Dear Patrickson,—I take the earliest opportunity to answer your letter, because it requires an answer. I am shocked with the passage in it, where you say you will write to your mother, and tell her you do not wish to hear from her any more.

“Surely a mother is a thing of more worth than this. The being that watched over you indefatigably in infancy, that had a thousand anxieties for you, and that reared you with care, and perhaps with difficulty, is not to be so treated. Your mother is a wrong-headed, not an abandoned woman. This is the great difference, at least with few exceptions, between one human creature and another. We all of us endeavour to square our actions by our conscience, or our conscience by our actions: we examine what we do by the rule, and pronounce sentence of acquittal or approbation on ourselves: but some of us are in error, and some enlightened. You and I, who are of course among the enlightened, should pity those
196 WILLIAM GODWIN
that are less fortunate than ourselves, and not abhor them: even an erroneous conscience, by which he who bears it in his bosom tries and examines his actions, is still a thing to be respected.

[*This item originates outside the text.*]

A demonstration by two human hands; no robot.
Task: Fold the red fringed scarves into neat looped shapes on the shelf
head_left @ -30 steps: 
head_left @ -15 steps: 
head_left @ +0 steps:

“I think that you should write to your mother as little as possible, and perhaps for the present ask no favours of her. . . . But to go out of your way to insult her is horrible. . . .

“The ties between one human creature and another are so few in number, and so scanty, as society is at present constituted, that I would not wantonly break any of those that nature has made, and least of all that to a mother. Human creatures are left so much alone, hardly sufficiently aided in the giddiness of youth, and the infirmities of age, that I am sure it is not the part of a wise or a good man to increase this crying evil under the sun. I still hope the time will come when you shall relieve the sorrows of a mother, and when she shall look up to her son with pride and with pleasure. . . .—Your sincere friend,

W. Godwin.”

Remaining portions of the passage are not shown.